西濃運輸、実戦モード 社会人野球オープン戦6日再開 

2020年06月04日 10:06

9日に再開するオープン戦に向け、フリー打撃で鋭い打球を飛ばす4番候補の岩城(左)ら=西濃運輸

9日に再開するオープン戦に向け、フリー打撃で鋭い打球を飛ばす4番候補の岩城(左)ら=西濃運輸

◆林監督「選手の意識高い」

 社会人野球は6日、オープン戦自粛期間が解除され、約2カ月ぶりに再開される。西濃運輸は再開後最初のオープン戦となる9日の東海理化戦に向け、順調にチーム力を高めている。3季ぶりに指揮を執る、都市対抗優勝の名将・林教雄監督は「自粛中、どこよりも充実した自主練習ができた。選手たちの意識も再就任した昨秋時点とは比べものにならないほど高まっている」と鋭い打球、切れのいい投球に手応えを感じている。

 今年は東京五輪開催時期の関係で都市対抗を11月、日本選手権を7月に開催する予定だったが、新型コロナウイルスの感染拡大の影響で日本選手権の中止が決定。その他の公式大会も軒並み中止となり、オープン戦も自粛となった。

 西濃運輸は4月2日の岐阜協立大戦を最後にオープン戦を自粛、同13日から全体練習再開の5月18日まで自主練習とした。林監督は「何も指示せず各選手任せだったが、体づくりはもちろんノックを受けたり、スイング、バッティングなど夜の8時、9時までみっちり練習する姿に大丈夫だと確信した」と振り返る。主将の中村優太も「各自の長所、短所を意識した自主練習がいい時間になり、全体練習の充実につながっている」と目を輝かせる。

 最大の目標である都市対抗出場を懸けた東海予選まで約3カ月。

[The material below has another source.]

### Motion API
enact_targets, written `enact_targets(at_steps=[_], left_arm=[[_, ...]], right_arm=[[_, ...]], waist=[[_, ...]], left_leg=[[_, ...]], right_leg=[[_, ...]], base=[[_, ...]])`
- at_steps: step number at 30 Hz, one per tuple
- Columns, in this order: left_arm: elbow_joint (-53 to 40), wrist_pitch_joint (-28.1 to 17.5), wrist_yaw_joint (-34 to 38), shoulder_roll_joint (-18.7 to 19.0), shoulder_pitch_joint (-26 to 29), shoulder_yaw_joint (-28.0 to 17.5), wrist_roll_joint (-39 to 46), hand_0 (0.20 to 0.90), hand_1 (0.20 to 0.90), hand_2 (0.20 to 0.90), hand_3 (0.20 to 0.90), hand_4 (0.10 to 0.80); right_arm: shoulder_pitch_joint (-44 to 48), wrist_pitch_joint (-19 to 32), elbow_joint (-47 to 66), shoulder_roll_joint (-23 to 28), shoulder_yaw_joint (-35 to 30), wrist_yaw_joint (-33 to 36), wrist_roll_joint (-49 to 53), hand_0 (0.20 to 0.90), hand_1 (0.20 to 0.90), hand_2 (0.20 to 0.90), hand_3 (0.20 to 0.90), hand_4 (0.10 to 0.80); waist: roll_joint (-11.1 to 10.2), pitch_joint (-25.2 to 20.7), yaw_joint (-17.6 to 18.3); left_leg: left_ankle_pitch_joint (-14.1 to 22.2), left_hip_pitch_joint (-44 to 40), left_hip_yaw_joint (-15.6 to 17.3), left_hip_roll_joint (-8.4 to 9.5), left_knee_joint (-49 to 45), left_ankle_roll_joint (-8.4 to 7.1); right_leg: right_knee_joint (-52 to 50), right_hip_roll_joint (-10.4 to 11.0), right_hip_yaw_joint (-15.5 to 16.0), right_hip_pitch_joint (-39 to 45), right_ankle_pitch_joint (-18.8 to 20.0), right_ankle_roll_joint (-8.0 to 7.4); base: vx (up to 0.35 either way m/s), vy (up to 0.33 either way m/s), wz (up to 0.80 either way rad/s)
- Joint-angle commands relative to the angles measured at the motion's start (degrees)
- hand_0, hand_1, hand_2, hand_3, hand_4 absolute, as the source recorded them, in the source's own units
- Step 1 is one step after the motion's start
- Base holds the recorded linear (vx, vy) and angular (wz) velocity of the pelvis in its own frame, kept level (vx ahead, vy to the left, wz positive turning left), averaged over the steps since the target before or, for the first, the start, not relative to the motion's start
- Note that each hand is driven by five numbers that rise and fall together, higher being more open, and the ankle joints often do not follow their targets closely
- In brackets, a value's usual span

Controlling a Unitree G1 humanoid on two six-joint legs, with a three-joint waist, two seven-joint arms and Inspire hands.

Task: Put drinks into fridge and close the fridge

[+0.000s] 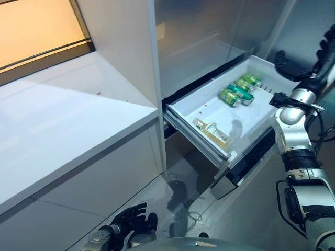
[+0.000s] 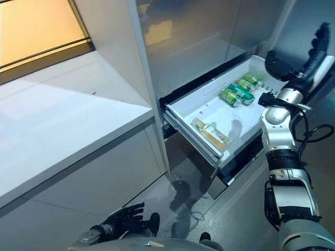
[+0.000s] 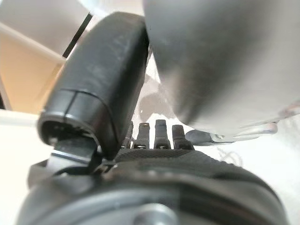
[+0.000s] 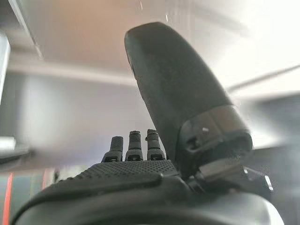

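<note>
White fridge drawer [image 1: 209,102] pulled out, green cans [image 1: 239,90] inside, right robot hand [image 2: 314,49] and left robot hand [image 1: 131,219] open, empty.

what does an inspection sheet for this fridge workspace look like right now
surface: white fridge drawer pulled open, floor mostly bare
job's things: three green cans side by side at the drawer's far end; clear bottle lying near its front edge
clutter: nothing seen
hands: right hand raised past the drawer's far corner, open, empty; left hand low near the floor, empty
cables: nothing seen
surroundings: white counter on the left
</note>
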State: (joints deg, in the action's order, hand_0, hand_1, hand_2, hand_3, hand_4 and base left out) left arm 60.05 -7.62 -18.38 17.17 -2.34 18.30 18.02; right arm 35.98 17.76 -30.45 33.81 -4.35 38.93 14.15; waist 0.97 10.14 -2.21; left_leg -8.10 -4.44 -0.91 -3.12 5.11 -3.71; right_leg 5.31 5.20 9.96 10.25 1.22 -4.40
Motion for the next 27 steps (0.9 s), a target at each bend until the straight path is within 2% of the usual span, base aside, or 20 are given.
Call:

林監督は、豊富な監督人生の中でも未経験の、公式戦なしのほぼぶっつけ本番で臨む都市対抗予選に戸惑いを感じながらも「昨年、都市対抗、日本選手権とも逃したチームに最も不足していた、努力する才能に火が付いた」と目を細める。今季はエースの堀田晃を中心に投手層が厚く、主軸での起用が期待される岩城駿也、細川大智の2年目両内野手を中心に打撃力も高まりつつある。林監督は「戦力的に都市対抗で優勝した当時のチームに近づいている」と意気込む。ようやく突入する実戦モードで、黒獅子旗奪還への期待は日増しに高まり続けるに違いない。